Thursday, May 27, 2010
Carmella Franco, who has been appointed by the state board of education to singlehandedly run the troubled Alisal school district in Salinas, was on the job this week, chatting up kids on the playground at Cesar Chavez School and telling reporters she’ll focus like a laser beam on raising student achievement: job one for the district that ranks dead last in California.
Franco, who headed the Whittier School District from 2003 until her retirement in 2008, hedges when asked if she significantly raised Whittier’s test scores. Some schools improved, she says. But Whittier remains one of the state’s low-performing districts. In Franco’s last year on the job, five of 13 schools missed the state mark for improvement on standardized tests, up from four in 2006.

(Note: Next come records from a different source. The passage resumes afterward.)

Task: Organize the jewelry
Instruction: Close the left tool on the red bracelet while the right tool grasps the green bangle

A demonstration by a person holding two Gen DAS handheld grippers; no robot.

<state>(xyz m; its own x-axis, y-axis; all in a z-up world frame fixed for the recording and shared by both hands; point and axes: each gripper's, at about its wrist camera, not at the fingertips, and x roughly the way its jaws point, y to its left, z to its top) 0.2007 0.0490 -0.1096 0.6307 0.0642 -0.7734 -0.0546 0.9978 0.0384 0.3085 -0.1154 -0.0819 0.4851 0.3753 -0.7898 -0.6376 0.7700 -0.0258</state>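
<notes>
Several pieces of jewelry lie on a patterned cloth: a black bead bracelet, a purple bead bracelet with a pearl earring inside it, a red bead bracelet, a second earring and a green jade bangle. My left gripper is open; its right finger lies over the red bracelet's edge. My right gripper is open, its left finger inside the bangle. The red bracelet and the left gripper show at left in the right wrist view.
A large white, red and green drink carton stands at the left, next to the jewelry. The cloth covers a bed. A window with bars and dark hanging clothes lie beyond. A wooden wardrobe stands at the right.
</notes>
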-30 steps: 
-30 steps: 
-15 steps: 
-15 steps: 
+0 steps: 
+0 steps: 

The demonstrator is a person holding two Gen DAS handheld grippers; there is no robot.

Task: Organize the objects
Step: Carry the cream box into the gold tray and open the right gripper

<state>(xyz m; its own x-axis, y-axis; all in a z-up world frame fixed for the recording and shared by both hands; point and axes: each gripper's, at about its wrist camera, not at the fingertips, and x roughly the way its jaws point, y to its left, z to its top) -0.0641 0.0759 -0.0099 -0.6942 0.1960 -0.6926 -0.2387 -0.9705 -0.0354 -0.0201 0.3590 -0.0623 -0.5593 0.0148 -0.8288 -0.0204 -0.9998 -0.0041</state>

Still, Franco scores high marks from some colleagues. Board member Linda Small says, “[Franco] was very open and willing to work with parents and work through situations.”
“She moved us into the 21st century,” says Patty Britton, then-president of the Whittier teacher’s union, adding that Franco brought Internet access to classrooms and otherwise modernized the schools.
But when the money dried up, so did trust between Franco and teachers, who picketed schools because they had trouble coming to terms on a contract, Britton says.
But Woodland School District union leader Dennis Faron-Wilson lauds Franco for her honesty when she was interim superintendent – and for her karaoke skills. He says she does a mean version of the Jackson 5’s “I’ll Be There.”